--- To do ---
Exact copies of the lines below, from the one with "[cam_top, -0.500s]" up to and including the one with "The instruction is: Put", are what this calls for; leave out pictures.

--- Listed entries ---
────
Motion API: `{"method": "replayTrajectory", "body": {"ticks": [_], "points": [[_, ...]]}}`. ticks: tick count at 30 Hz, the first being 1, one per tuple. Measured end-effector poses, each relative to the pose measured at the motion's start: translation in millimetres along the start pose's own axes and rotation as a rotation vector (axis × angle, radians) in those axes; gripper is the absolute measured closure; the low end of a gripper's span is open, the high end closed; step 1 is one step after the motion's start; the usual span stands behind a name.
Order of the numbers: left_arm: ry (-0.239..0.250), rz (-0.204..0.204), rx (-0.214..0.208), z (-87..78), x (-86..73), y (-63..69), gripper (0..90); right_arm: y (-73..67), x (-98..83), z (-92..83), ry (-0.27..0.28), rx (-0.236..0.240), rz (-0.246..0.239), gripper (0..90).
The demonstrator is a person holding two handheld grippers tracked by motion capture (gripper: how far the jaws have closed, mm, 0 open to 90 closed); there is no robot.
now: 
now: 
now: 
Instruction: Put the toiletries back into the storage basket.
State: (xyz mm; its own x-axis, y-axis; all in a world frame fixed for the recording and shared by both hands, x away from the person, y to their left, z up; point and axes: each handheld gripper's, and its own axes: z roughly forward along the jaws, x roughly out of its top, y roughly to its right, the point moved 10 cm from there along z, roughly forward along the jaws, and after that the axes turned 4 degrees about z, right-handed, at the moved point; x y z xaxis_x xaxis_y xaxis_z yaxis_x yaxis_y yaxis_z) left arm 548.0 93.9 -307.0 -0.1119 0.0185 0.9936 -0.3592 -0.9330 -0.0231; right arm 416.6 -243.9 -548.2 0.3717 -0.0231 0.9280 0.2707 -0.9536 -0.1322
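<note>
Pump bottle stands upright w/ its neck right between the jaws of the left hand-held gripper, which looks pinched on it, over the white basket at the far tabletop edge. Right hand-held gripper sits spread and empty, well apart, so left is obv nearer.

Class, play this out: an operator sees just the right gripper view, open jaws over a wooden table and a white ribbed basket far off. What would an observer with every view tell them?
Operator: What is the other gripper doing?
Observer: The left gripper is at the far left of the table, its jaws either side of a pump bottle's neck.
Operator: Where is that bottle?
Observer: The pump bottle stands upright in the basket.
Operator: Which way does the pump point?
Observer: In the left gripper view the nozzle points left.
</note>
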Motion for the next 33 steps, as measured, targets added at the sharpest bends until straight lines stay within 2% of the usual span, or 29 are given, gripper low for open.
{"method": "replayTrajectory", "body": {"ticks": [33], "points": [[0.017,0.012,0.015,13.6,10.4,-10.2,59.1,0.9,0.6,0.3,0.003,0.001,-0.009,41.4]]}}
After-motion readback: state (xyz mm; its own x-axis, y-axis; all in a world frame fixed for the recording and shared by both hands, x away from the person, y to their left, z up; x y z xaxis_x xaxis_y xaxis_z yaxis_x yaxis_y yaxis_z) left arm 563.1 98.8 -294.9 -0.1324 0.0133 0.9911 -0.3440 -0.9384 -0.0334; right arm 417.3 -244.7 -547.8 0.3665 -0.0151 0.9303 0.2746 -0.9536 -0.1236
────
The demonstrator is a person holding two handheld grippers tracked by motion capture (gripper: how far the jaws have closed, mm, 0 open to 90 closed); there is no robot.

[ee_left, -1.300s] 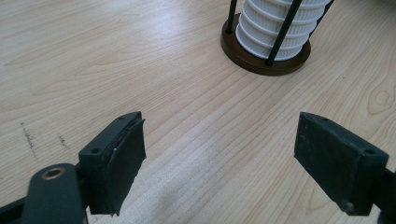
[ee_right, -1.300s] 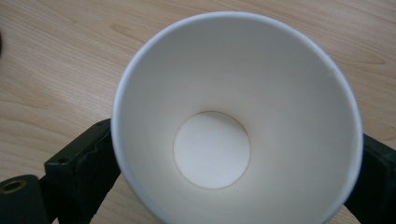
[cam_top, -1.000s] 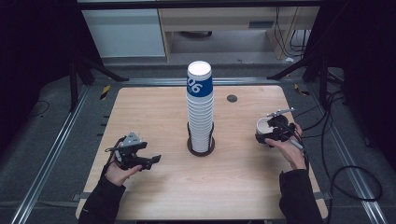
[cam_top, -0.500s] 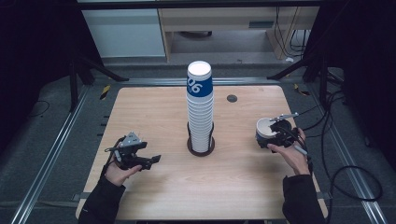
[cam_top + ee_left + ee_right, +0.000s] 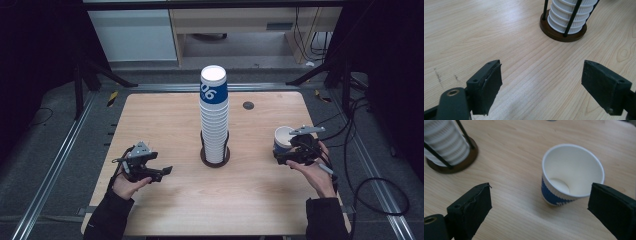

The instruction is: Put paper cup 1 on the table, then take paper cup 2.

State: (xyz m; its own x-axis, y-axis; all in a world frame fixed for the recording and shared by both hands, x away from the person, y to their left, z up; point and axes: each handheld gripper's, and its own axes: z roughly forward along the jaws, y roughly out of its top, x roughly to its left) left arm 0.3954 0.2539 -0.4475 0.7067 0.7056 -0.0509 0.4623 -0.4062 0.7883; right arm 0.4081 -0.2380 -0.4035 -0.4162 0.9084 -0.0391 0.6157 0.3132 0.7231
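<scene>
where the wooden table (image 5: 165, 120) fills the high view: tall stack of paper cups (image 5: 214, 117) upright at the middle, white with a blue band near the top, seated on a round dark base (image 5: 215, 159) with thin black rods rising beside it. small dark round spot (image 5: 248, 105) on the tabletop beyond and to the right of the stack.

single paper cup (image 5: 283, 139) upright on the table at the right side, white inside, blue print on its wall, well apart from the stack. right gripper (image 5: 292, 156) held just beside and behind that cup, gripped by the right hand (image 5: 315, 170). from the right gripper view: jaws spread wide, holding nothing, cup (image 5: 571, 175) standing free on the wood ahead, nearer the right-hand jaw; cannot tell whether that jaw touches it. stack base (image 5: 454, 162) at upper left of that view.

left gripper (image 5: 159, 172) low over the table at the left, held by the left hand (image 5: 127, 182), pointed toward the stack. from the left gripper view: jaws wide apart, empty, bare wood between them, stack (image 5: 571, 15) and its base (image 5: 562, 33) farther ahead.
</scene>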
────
--- Problem solution ---
[cam_top, -0.500s] 
[cam_top + ee_left + ee_right, +0.000s] 

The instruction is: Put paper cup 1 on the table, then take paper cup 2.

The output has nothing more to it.